These are burst power measurements. Let me know if you like them and I will run them in future reviews. I think there is some merit to measuring this way as music is not continuous sine wave.
Absolutely love them, thanks!
I think they are almost (almost, not quite) more valuable than continuous power. The peak measurements are so much more representative of how they perform for real music, as you said.
Continuous power measurements are valuable because they show us how robust a design is, and a torture test like that can tell you how a unit will perform under the worst possible conditions. But as you say, this is not really related to actual musical performance.
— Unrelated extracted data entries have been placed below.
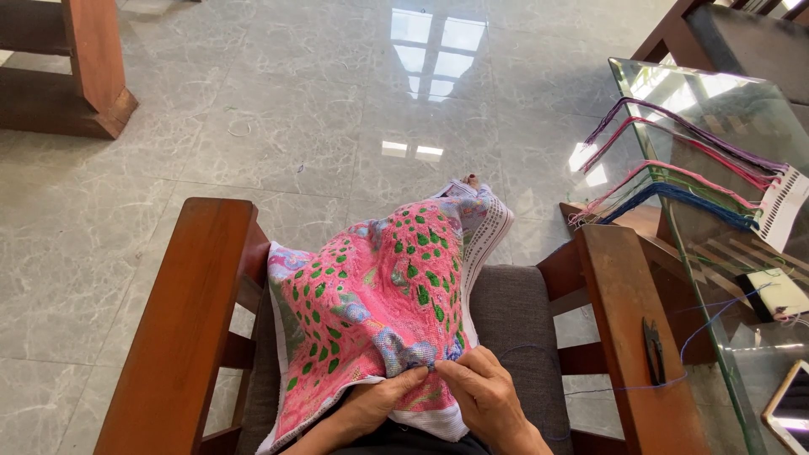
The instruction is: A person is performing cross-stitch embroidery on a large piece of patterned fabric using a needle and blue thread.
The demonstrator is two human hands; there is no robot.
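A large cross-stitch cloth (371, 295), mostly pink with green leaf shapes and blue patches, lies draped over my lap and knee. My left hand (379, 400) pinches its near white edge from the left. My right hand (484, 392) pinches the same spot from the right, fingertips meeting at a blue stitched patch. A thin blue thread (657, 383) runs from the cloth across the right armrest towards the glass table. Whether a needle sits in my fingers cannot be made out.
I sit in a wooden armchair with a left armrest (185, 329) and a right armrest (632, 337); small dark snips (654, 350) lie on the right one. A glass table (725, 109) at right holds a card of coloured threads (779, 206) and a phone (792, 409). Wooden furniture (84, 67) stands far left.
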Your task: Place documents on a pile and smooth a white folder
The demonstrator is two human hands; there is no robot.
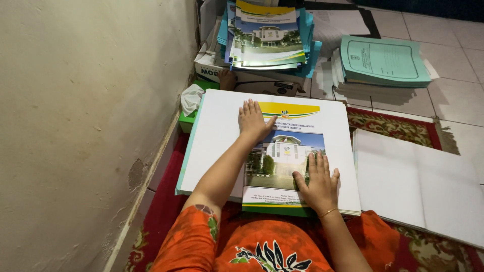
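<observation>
A printed cover sheet (290, 151) with a building photo and a yellow-green band lies on a thick white paper stack (217, 136) in front of me. My left hand (253, 121) rests flat, fingers apart, on the sheet's upper left corner. My right hand (317, 184), with a gold bracelet at the wrist, presses flat on the sheet's lower right part. Neither hand grips anything.
A plastered wall (91, 111) runs along the left. Behind the stack, a pile of matching covers (269, 35) sits on a box (252, 80). Teal folders on papers (380, 63) lie back right, a white open stack (418, 184) to the right on the red patterned rug (393, 126).
</observation>
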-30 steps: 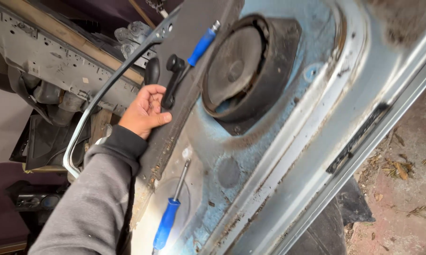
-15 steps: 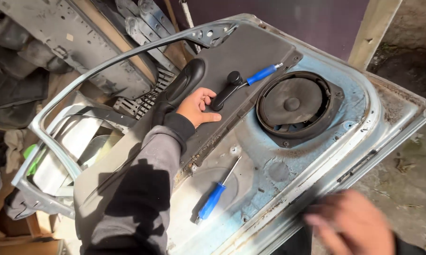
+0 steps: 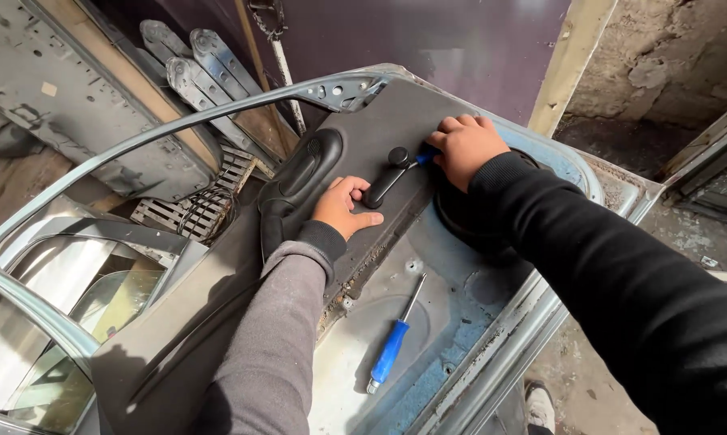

Personally, I think 67 watts is not enough for home listening.
I find that many of my amps in the 30-80 watt range get plenty loud for a lot of situations. Maybe not for a main system in a large room but generally they can be very enjoyable.
After all the difference between 67W and 100W is less than 3dB.
67W gets you about 101.5db continuous from 85db/W efficient speakers at 8'. So you can listen at 80dB average and still have 20db of headroom. And of course we get another few dB on top of that thanks to those dynamic peaks.
Today's speakers have become smaller in size and shrunk in efficiency, needing fair bit of power to get them to produce proper dynamics.
That's the problem with small speakers, right? You can't just dump power into them to get high SPL. Most of them can't handle much more than 100W.
Bottom line IMO is that if you want some real SPL and satisfying dynamic peaks generally the way to get there is efficient speakers (possibly coupled with powered subs). With small speakers you can't get there with any number of watts.
Even a high-power 100W or 150W continuous amp will only get those tiny bookshelves 3dB louder. Most small bookshelves will be distorting by that point anyway.